Only lines containing the word "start" are needed; pull them out of the material.

- - - -

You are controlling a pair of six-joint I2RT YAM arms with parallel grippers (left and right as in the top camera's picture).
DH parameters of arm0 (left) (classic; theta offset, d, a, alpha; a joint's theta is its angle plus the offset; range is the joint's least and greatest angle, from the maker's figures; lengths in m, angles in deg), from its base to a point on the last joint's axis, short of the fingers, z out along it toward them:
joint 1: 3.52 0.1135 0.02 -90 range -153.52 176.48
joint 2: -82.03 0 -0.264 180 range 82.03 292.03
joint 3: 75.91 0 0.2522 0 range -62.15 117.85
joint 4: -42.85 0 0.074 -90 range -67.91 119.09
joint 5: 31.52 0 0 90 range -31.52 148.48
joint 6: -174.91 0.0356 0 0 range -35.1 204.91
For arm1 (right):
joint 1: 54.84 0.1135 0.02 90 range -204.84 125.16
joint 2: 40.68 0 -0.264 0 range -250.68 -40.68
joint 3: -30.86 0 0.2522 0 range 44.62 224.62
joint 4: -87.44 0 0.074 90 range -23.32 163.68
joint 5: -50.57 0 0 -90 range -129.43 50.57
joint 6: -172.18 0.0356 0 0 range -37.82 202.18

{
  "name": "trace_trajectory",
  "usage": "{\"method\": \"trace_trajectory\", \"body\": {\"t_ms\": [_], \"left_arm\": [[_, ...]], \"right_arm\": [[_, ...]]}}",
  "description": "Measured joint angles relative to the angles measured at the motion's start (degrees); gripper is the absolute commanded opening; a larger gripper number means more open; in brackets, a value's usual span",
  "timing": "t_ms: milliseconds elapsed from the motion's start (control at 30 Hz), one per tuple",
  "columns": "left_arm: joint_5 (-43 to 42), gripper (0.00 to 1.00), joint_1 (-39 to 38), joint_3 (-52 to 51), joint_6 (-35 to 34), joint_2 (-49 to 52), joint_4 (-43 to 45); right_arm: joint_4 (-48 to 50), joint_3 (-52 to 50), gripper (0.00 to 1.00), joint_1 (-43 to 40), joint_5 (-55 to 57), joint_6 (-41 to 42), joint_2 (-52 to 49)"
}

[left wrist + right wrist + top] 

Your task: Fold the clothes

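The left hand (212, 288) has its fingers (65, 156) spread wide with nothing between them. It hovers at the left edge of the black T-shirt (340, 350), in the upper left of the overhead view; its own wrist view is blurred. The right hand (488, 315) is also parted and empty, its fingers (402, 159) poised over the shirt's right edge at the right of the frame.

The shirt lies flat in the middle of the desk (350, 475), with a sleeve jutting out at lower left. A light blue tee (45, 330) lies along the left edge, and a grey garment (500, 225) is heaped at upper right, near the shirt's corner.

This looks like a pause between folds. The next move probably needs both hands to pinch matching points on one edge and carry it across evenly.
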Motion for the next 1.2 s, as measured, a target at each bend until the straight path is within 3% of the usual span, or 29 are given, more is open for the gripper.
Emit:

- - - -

(Answer section)
  "description": "Measured joint angles relative to the angles measured at the motion's start (degrees); gripper is the absolute commanded opening; a larger gripper number means more open; in brackets, a value's usual span",
  "timing": "t_ms: milliseconds elapsed from the motion's start (control at 30 Hz), one per tuple",

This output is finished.